• _Work task_
From the first line to the last, copy the data below word for word.

Stored entries:
============================================================

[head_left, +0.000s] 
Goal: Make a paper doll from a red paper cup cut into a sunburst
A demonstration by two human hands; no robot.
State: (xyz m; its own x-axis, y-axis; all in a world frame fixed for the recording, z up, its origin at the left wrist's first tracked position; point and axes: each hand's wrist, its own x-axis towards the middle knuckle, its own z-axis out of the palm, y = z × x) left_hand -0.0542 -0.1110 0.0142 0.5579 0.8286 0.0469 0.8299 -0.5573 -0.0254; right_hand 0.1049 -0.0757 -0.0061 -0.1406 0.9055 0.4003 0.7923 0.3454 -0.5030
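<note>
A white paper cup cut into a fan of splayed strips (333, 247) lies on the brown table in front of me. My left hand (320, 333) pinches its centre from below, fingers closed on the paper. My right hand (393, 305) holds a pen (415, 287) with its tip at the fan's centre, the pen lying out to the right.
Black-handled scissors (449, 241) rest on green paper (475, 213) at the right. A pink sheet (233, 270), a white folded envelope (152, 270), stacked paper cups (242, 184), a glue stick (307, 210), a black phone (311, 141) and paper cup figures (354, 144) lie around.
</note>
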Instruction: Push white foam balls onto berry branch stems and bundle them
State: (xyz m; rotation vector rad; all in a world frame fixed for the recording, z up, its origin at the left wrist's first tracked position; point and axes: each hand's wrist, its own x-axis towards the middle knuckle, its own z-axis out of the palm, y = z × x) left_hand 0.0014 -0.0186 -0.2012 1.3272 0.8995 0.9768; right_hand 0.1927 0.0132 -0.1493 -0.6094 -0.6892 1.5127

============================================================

• _Reply to the task_
[head_left, +0.000s] 
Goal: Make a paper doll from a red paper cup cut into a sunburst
A demonstration by two human hands; no robot.
State: (xyz m; its own x-axis, y-axis; all in a world frame fixed for the recording, z up, its origin at the left wrist's first tracked position; point and axes: each hand's wrist, its own x-axis towards the middle knuckle, its own z-axis out of the palm, y = z × x) left_hand -0.0542 -0.1110 0.0142 0.5579 0.8286 0.0469 0.8299 -0.5573 -0.0254; right_hand 0.1049 -0.0757 -0.0061 -0.1406 0.9055 0.4003 0.7923 0.3454 -0.5030
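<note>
A white paper cup cut into a fan of splayed strips (333, 247) lies on the brown table in front of me. My left hand (320, 333) pinches its centre from below, fingers closed on the paper. My right hand (393, 305) holds a pen (415, 287) with its tip at the fan's centre, the pen lying out to the right.
Black-handled scissors (449, 241) rest on green paper (475, 213) at the right. A pink sheet (233, 270), a white folded envelope (152, 270), stacked paper cups (242, 184), a glue stick (307, 210), a black phone (311, 141) and paper cup figures (354, 144) lie around.
</note>
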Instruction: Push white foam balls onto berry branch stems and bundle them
State: (xyz m; rotation vector rad; all in a world frame fixed for the recording, z up, its origin at the left wrist's first tracked position; point and axes: each hand's wrist, its own x-axis towards the middle knuckle, its own z-axis out of the palm, y = z × x) left_hand 0.0014 -0.0186 -0.2012 1.3272 0.8995 0.9768; right_hand 0.1927 0.0132 -0.1493 -0.6094 -0.6892 1.5127

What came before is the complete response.